Following my wife having spotted some low cost tickets to Toulouse from London Gatwick, we decided to make a quick trip to France to check out that all at our house was OK. The flight bookings were with a well known budget airline that has orange corporate colours. 

We checked in OK and the flight pulled away from the stand dead on time but 5 minutes later we were back where we started from.   As the Captain said ‘one of his shortest flights’.   Apparently a critical sensor in the port engine had gone AWOL.  Technicians were called and we sat for 2 hours on the plane while they analysed and fixed the problem.

Off we went once again but having missed our takeoff slot we were now at the back of the taxi queue.  Finally we were sat at the end of the runway and the brakes were released …. only for pandemonium to break out in the cabin.   The crew started rushing round and shouting to stay in our seats.   The take off was aborted and we sat mid runway.    Within minutes the plane was surrounded by all manner of fire appliances. 
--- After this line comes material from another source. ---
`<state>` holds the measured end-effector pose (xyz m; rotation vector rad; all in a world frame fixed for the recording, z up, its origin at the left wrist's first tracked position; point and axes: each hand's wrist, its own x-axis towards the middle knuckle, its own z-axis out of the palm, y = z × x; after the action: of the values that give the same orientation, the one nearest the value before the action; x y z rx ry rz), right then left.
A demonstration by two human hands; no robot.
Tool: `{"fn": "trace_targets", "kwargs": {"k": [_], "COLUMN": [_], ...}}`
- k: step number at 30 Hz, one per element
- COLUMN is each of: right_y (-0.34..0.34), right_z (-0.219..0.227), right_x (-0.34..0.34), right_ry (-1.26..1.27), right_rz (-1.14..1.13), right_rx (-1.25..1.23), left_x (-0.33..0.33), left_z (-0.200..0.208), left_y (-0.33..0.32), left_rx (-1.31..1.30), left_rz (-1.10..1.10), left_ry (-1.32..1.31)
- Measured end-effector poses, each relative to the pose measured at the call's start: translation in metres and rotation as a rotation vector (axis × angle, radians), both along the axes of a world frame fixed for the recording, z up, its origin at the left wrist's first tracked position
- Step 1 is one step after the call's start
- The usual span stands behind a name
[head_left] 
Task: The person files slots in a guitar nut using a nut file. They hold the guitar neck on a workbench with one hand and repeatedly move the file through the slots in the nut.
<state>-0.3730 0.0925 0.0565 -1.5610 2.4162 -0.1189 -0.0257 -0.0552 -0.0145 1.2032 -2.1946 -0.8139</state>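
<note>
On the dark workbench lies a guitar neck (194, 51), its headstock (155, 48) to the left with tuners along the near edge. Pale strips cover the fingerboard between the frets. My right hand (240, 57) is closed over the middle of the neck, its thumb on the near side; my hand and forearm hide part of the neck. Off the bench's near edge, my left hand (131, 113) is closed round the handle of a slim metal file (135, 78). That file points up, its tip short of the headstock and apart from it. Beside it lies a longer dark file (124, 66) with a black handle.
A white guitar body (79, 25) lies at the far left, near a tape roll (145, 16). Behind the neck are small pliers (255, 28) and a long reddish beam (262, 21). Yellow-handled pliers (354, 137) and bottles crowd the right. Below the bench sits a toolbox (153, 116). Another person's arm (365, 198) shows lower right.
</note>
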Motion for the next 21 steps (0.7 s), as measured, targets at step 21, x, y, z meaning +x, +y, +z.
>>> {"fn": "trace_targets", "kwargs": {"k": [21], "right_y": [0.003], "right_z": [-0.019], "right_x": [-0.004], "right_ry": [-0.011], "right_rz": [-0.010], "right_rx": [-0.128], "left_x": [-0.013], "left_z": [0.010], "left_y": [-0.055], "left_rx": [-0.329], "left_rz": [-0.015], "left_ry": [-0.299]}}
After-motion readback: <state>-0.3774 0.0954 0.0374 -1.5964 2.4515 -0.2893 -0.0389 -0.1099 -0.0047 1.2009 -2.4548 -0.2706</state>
Apparently a passenger’s lithium power tank had burst into flames.  I guess his or her laptop or phone’s battery had died while we were waiting for the sensor to be fixed and while topping up from the power tank the charging current surge had upset things.   The crew had been quick to put the offending article in a fire proof box.

After blocking the runway for 6 minutes, we were escorted off the runway by the fire crew vehicles to a quiet area of the airfield.  A team of fireman boarded the plane and took away the offending article. 

While 6 minutes does not seem long there would have been a lot of landings and takeoffs blocked.  Had we been airborne when the smoke appeared we could have been sliding down escape slides and the weather outside would not have made that much fun.

Because there had been an incident the airline procedure required that the crew had to be changed so they could be debriefed.   We were therefore now faced the delay while a new crew was found.   Further to this an offer was made that anyone wanting to leave the flight could do so (they didn’t ask for ‘any passengers of a nervous or superstitious disposition’).   A number of passengers decided this was the best option.  This meant a baggage crew had to be found to find their bags in the hold.   So we had a baggage crew and a flight crew to wait for.

When the new crew arrived they had to search the cabin to match bags to passengers to ensure nothing owned by the departing passengers had been left behind (suspicious or otherwise).

After a total delay of 5 hours (still sitting in our allocated seats), we finally got airborne for Toulouse.

I won’t extend your boredom by telling you about the hire car shambles on our arrival.

We think we might think twice about flying to Toulouse another time but I have to say all credit to the flight crew, the technicians and the fire services for their swift and professional actions.